4 Stars Out Of 5
Total Spiritual Transformation
December 6, 2013
Isn't the mind for the brain and feelings meant just for the heart? No. The mind and the heart are closely connected in ways that we have sometimes fail to appreciate. Using a catchy title to describe the intimacy of the mind and heart, Biblical scholar, Robert Saucy's key thesis is that thoughts and beliefs impact one's attitudes and actions in life. Looking at the various tools and devices that have often been paraded for spiritual growth, Saucy laments that very little has been said about how the Scriptures, prayer, sacraments, fellowship, and others, can speak into the area of spiritual growth. Without a transformation of the heart, spiritual disciplines are what they are: Mere outer things done without much inner impact.
Using the journey metaphor, Saucy asserts that the beginning of growth is at forgiveness, sustained over continual spiritual transformation, culminating in abundant living in God. Such an abundant life is real and achievable. The important thing to remember is this caveat: Spiritual transformation is the Lord's initiative, not ours. How is this done is what this book will show us.
What is heart? For Saucy, understanding the meaning is most critical as this represents the union of body, soul, and spirit. It is the center of our thought, our being, and our behaviour. Without a transformed heart, there will be no transformed thought, being, or behaviour.We need transformation basically because our hearts are already evil. Sounds bad? The author then describes from scriptures how the human heart is evil, perverse, and bent on corruption of all sorts. Saucy even shows from biological research that the heart is no mere blood pumping machine. It is a living organism with its own nervous system. It is the center of volitional, emotional, and intellectual activities. In knowing, thinking, and hearing, the art of loving unites all of these activities and the person into one. For all of us, we need spiritual surgery of the heart, that we can be cured, and be guarded against sinful influences. God can give us a new heart.
Key to Saucy's thesis is that spiritual transformation of the heart begins with the renewing of the mind. With a renewed mind, one's thoughts will be toward truth seeking more and more. It will resist deceptions. It is convicted about the truth making one free. This means meditation and training the heart toward being sensitive to the things of God. It does not mean knowing per se. It also means tasting the Word. It is interesting to see the results of meditation as follows. There is:
- A change in emotion from being moved by the Word to moving toward the Word;
- Learning Godly sorrow instead of worldly sorrow;
- With Faith comes Sureness and Faithfulness;
- Lectio divina (lectio, meditatio, oratio, comtemplatio)
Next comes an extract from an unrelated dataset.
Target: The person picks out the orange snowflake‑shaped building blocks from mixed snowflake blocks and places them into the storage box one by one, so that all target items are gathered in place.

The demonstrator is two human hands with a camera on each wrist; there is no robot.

This is a very big book on simply one idea: That the mind and the heart are both integral to the whole being. Throughout the exposition of this idea, Saucy draws several paradoxes to remind us that there is only so much that one can try to control. For instance, as we meditate on the Word, we will feel drawn more and more to the Word. At the same time, meditating on the Word also brings about a desire in us to know more about the Word. Spiritual transformation means learning to see things more and more from God's perspectives and less from worldly perspective. It means delighting in the beauty of God's truth and shunning the deceptions of the world. It means learning to take the yoke of Christ and not be burdened so easily by the worldly loads. Speed is never man's accelerator, but God's pace. There are many references to biblical support. If I have one criticism, I will want to say that while Saucy has rightly identified the Hebrew usage of kidneys used figuratively in the Old Testament with regards to the inner being, I think much more can still be said about that. In fact, there is quite a lot of difference in the way the Old Testament and the New Testament uses the word for 'heart.' In fact, the Greek understanding of heart is very different from the Hebrew mindset. For example, when the Hebrews use 'heart,' they are referring to the whole person. They are pointing to a deep longing of the whole being, and not just the feelings portion. In contrast, Greek understanding of "heart" is kardia, from where we get the word "cardiology" or the science of the heart. Simply state, the Hebrew form is more inclusive as a whole, while the Greek form tends to be more analytical in parts. Of course, there is much more to the differences, but suffice to say, Saucy ought to have tackled this difference in greater detail as it has cultural and historical significance. In fact, in our modern 21st Century world, intoxicated with romance of all things love, it is important that the way modern people understand "heart" is rather different when compared to the Jews, the Greeks, and even the Romans.
Anyway, I suspect Saucy's main point is total transformation and what it looks like for the modern person. He has done a credible job in reminding us that things of the head and the heart are not separated but to be considered one whole. That is already an important point worth stressing over and over again.
Rating: 4.25 stars of 5.
This book is provided to me courtesy of Kregel Publications in exchange for an honest review. All opinions offered above are mine unless otherwise stated or implied.